Nat_tmdls <- rExpertQuery::EQ_NationalExtract("tmdl")
## [1] "EQ_NationalExtract: downloading Total Maximum Daily Load Profile (Expert Query National Extract). It was last updated on March 24, 2025."
## [1] "EQ_NationalExtract: unzipping Total Maximum Daily Load Profile (Expert Query National Extract)."
## [1] "EQ_NationalExtract: opening Total Maximum Daily Load Profile (Expert Query National Extract)."
Nat_actions <- rExpertQuery::EQ_NationalExtract("actions")
## [1] "EQ_NationalExtract: downloading Actions Profile (Expert Query National Extract). It was last updated on March 24, 2025."
## [1] "EQ_NationalExtract: unzipping Actions Profile (Expert Query National Extract)."
## [1] "EQ_NationalExtract: opening Actions Profile (Expert Query National Extract)."
EQ_Sources
EQ_Sources()queries ATTAINS Sources data. Not all organizations report sources in their assessments,
but for those that do, querying by source can be another useful option for querying ATTAINS data. The next code chunk shows how to query sources for one state by a parameter group, for example searching for sources related to the parameter group “HABITAT ALTERATIONS” in Wisconsin.
WI_habalt_sources <- rExpertQuery::EQ_Sources(statecode = "WI",
param_group = "HABITAT ALTERATIONS",
api_key = testkey)
## [1] "EQ_Sources: The current query will return 584 rows."
There were 584 for this query, which can be reviewed in the data table below.
It is also possible to query directly be the name of the source. The example below queries all organizations for the source “LEGACY/HISTORICAL POLLUTANTS”.
legacy_sources <- rExpertQuery::EQ_Sources(source = "LEGACY/HISTORICAL POLLUTANTS",
api_key = testkey)
## [1] "EQ_Sources: The current query will return 187 rows."
There were 584 records for the source “LEGACY/HISTORICAL POLLUTANTS”. These results can be reviewed in the table below to see which states, regions, etc. are associated with this source.
EQ_TMDLs
EQ_TMDLs() queries ATTAINS TMDL data and can utilize many search parameters. The example below shows querying Hawaii for TMDLs with a source_type of “Both”, which means that both point and non point sources were part of the TMDL.
HI_both_tmdls <- rExpertQuery::EQ_TMDLs(statecode = "HI",
source_type = "Both",
api_key = testkey)
## [1] "EQ_TMDL: The current query will return 474 rows."
There 474 can be reviewed in the data table below.
This example demonstrates using another combination of arguments in the query, searching for records from EPA Region 10 that pertain to the addressed parameter group “CAUSE UNKNOWN”.

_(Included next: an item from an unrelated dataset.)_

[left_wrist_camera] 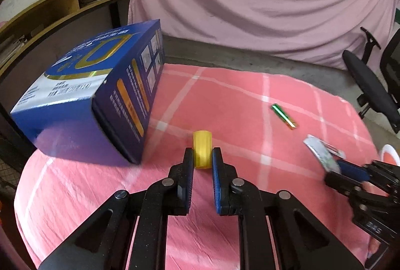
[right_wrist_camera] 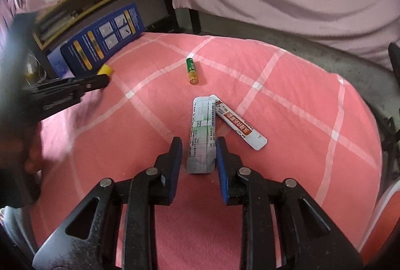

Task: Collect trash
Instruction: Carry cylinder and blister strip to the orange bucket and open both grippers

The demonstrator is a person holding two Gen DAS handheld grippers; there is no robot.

R10_unknown <- rExpertQuery::EQ_TMDLs(region = 10,
ad_param_group = "CAUSE UNKNOWN",
api_key = testkey)
## [1] "EQ_TMDL: The current query will return 588 rows."
There 588 are displayed in the table below.
EQ_DomainValues
EQ_DomainValues() is a function to help users understand the available domain values can be used in the other rExpertQuery functions. If run with no argument supplied, it will return a list of all available domains that can be used as an argument in EQ_DomainValues().
rExpertQuery::EQ_DomainValues()
## [1] "EQ_DomainValues: getting list of available domain names."
## domain
## 1 parameterAttainment
## 2 delistedReason
## 3 actionDocumentType
## 4 parameterStatus
## 5 parameterGroup
## 6 assessmentMethods
## 7 assessmentBasis
## 8 parameterStateIrCategory
## 9 associatedActionStatus
## 10 organizationId
## 11 organizationName
## 12 assessmentUnitStatus
## 13 actionType
## 14 actionAgency
## 15 associatedActionAgency
## 16 assessmentTypes
## 17 waterType
## 18 state
## 19 sourceType
## 20 useName
## 21 useSupport
## 22 documentFileTypeName
## 23 addressedParameter
## 24 causeName
## 25 parameterName
## 26 locationTypeCode
## 27 sourceScale
The example below shows how to return allowable values for “org_id”.
Org_vals <- rExpertQuery::EQ_DomainValues(domain = "org_id")
## [1] "EQ_DomainValues: For org_id the values in the code column of the function output are the allowable values for rExpert Query functions."